Comparison of the results listed in tables 6,7, shows that the standard deviation from the average assay of the eighteen ores was nearly identical to the average standard deviation associated with each individual assay. It must therefore be concluded that there is no variation in the isotopic composition of chromium with respect to the source of chromite ore. In order to examine the statistics of the determinations further, every individual datum from each of the assays was grouped into a composite of 170 items for each isotope abundance.
The standard deviation of the composite data (Table 8) is larger but is more reliable than that of the average assay of the eighteen ores, because in the calculation of the latter, the standard deviation for each individual assay was ignored.
Despite the good precision of the data above, it was necessary to consider whether or not the values obtained represented the absolute abundances of the chromium isotopes and were not merely relative values.

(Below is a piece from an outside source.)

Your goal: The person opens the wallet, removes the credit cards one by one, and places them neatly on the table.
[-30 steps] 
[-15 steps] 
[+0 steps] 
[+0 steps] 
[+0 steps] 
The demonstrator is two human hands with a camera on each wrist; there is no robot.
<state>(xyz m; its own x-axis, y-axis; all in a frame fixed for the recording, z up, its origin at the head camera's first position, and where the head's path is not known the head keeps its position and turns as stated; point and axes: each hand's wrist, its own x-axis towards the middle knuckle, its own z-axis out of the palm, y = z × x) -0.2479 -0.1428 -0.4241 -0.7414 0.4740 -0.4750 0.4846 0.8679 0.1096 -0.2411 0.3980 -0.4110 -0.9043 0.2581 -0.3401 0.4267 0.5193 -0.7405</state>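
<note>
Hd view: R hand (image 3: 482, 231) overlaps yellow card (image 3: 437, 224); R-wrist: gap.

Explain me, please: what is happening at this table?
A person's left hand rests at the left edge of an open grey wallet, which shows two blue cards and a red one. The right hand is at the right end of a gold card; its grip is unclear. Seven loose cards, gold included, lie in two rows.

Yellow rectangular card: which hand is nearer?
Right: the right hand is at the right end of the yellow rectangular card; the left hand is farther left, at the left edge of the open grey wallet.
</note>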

The results of the previously mentioned experiments, which were designed to measure and correct for discrimination effects due to gas flow, voltage scanning, variation in gas pressure, non-ohmic electrometer input resistors, impure sample gases, and instrumental drift, led the writers to assume that the resulting measurements were absolute.
Conclusion
Using the available literature, chromite ores gathered from various deposits throughout the world were assayed for the abundances of the chromium isotopes. However, no differences in the relative abundances were observed.

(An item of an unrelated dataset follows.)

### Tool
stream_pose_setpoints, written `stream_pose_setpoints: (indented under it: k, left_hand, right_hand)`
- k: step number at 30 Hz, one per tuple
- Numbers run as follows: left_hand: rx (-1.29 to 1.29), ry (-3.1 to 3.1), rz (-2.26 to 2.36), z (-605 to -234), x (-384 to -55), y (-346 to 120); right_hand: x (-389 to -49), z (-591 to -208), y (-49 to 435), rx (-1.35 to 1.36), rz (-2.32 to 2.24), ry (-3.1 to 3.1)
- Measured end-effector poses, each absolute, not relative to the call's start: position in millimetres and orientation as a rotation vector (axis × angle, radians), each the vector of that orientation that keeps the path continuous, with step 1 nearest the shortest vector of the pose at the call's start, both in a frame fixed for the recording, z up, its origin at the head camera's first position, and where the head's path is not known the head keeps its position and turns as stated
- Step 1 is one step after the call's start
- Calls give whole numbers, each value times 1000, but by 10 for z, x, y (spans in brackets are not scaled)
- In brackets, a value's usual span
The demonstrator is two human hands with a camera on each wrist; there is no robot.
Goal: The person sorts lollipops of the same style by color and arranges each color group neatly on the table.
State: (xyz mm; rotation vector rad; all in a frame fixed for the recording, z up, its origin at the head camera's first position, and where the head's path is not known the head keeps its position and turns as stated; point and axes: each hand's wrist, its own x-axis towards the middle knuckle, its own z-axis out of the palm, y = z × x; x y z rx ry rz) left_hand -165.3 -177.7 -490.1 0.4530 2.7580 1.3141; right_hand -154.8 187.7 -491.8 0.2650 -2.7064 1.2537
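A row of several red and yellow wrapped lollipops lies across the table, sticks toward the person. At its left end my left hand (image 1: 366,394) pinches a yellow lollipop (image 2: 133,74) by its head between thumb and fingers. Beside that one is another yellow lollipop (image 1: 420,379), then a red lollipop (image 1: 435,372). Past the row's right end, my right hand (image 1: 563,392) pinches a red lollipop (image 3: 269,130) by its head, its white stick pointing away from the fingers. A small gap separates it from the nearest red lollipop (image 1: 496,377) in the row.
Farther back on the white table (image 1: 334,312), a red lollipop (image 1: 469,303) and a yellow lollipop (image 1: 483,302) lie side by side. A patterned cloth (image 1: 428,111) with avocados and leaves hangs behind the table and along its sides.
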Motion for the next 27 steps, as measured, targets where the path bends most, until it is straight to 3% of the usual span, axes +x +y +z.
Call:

Upon application of criteria to determine the absoluteness of the measured abundances of the isotopes of chromium, the only discrimination observed during the measurements was that due to effusive gas flow out of the ionizing region of the ion source. The magnitude of this discrimination was determined from measurements of a mixture of separated nitrogen isotopes and corrections were made for it. On this basis, the abundances of the chromium isotopes reported in this communication can be considered absolute. Since chemical chromium has a common source, it is conservative to accept these absolute abundance values for the isotopes in reagent chromium. At the ±3σ level (99.7% confidence level), the recommended values in atoms percent are:
Cr50 = 4.352 ± 0.024
Cr52 = 83.764 ± 0.036
Cr53 = 9.509 ± 0.027
Cr54 = 2.375 ± 0.018
Using these values and the previously published and accepted values for the masses of the chromium isotopes [34,35], a value for the chemical atomic weight (conversion factor = 1.000275) of 51.998 ± 0.001 has been obtained wherein the stated uncertainty combines the effects of both mass and abundance measurements and is computed by conventional statistical methods.